Sweet and Sour Tempeh
With maple syrup instead of white sugar, this is a sweet and sour that's slightly less sweet than other versions. There's plenty of sauce, so plan on serving with some plain white rice or another grain to mop it all up. A handful of broccoli or baby corn could go in along with the bell peppers, if you have some on hand.
INGREDIENTS | SERVES 4
- 1 cup vegetable broth
- 2 tablespoons soy sauce
- 1 8-ounce package tempeh, diced into cubes
- 2 tablespoons barbecue sauce
- ½ teaspoon ground ginger
- 2 tablespoons maple syrup
- ⅓ cup rice vinegar or apple cider vinegar
- 1 tablespoon cornstarch
- 1 15-ounce can pineapple chunks, drained, reserving juice
- 1 tablespoons olive oil
- 1 green bell pepper, chopped
- 1 red bell pepper, chopped
- 1 yellow onion, chopped
Whisk together the vegetable broth and soy sauce, and bring to a simmer in a large skillet. Simmer the tempeh for 10 minutes. Remove tempeh from the pan, and reserve ½ cup vegetable broth mix.
In a small bowl, whisk together the barbecue sauce, ginger, maple syrup, vinegar, cornstarch, and juice from pineapples until cornstarch is dissolved. Set aside.
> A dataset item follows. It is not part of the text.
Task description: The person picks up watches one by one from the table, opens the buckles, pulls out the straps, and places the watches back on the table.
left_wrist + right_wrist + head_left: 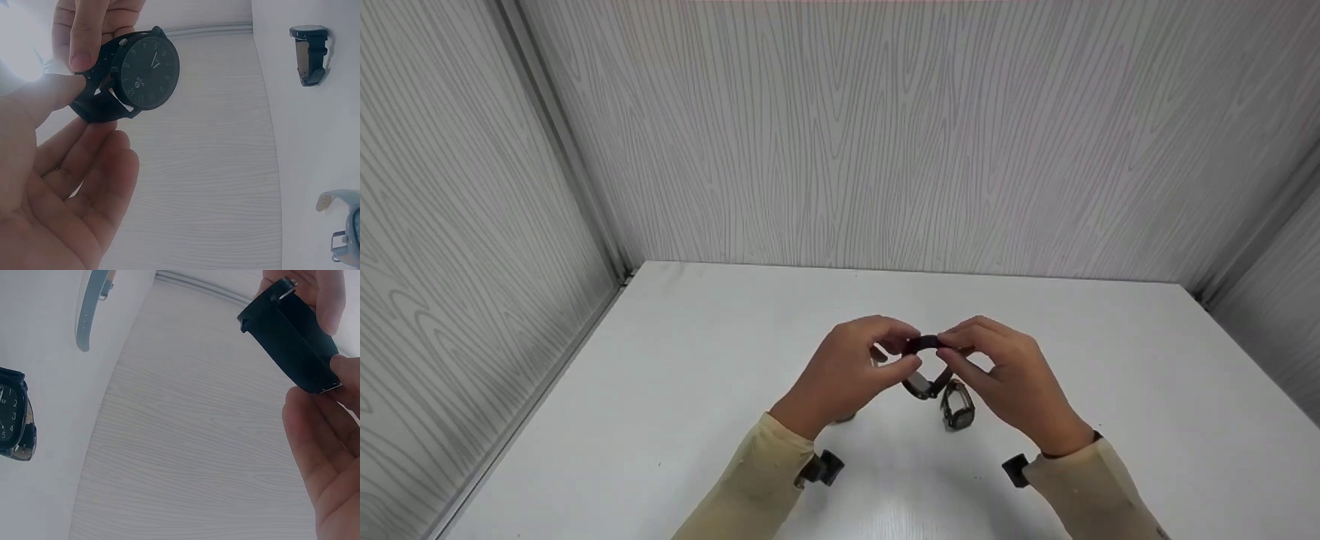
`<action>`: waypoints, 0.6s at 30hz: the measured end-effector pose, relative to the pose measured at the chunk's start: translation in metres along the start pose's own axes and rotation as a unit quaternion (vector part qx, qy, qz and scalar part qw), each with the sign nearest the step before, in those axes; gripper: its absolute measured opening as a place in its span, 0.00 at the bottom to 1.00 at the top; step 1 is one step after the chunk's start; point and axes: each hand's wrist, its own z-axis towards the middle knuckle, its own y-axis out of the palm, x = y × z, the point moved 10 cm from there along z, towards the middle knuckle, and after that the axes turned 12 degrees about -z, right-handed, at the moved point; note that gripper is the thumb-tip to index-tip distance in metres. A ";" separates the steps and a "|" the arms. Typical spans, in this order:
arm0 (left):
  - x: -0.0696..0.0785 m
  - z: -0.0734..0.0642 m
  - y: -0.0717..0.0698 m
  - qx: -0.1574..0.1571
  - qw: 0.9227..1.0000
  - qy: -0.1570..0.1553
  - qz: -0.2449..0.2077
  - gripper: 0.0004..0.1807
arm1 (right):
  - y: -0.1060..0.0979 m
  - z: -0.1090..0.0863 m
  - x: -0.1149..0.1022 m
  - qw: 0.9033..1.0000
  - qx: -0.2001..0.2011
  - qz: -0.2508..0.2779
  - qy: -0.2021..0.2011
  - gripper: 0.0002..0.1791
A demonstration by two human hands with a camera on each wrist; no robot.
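Note:
A black wristwatch (151,73) with a round dark dial is held up between both hands, its strap bent into a loop. My left hand (855,364) pinches one side of the strap (928,343) between thumb and fingers. On the other side, my right hand (1009,367) pinches the strap too. The right wrist view shows the broad black band (292,340) from its side. Fingers cover the strap ends, so I cannot tell whether the buckle is fastened.
A dark watch (958,409) with a squarish dial lies on the white table (720,360), below the held one. A watch with a light blue strap (90,315) also lies there, mostly hidden by my left hand in the head view. Wood-grained panels (840,135) enclose the table.

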 end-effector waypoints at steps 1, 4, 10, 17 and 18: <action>-0.002 0.000 0.000 0.001 1.000 -0.006 -0.011 0.13 | -0.002 0.000 0.000 1.000 0.008 -0.004 0.000 0.12; -0.008 0.000 0.001 0.007 0.999 -0.028 -0.041 0.14 | -0.004 0.000 0.000 1.000 0.024 -0.010 -0.003 0.12; -0.010 0.001 -0.001 0.025 0.997 -0.032 -0.066 0.13 | -0.001 -0.001 0.001 1.000 0.013 -0.008 0.001 0.12; -0.007 0.000 0.006 0.009 0.998 -0.019 -0.058 0.13 | 0.000 -0.002 0.008 0.999 0.001 -0.016 0.033 0.11; -0.007 0.000 0.008 0.004 0.998 -0.018 -0.054 0.13 | 0.001 -0.002 0.010 0.999 -0.004 -0.014 0.042 0.11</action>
Heat olive oil in skillet, and add tempeh, bell peppers, and onions. Sauté for just a minute or 2, then add sauce mixture and bring to a simmer.
Allow to cook until sauce thickens, about 6–8 minutes. Reduce heat and stir in pineapples. Serve over rice or another whole grain.
Calories: 325 | Fat: 13g | Sodium: 795mg | Fiber: 2g | Protein: 13g
Like Sweet and Sour?
This sauce would go equally well with some sautéed tofu, lightly browned seitan, or any vegetables that you like.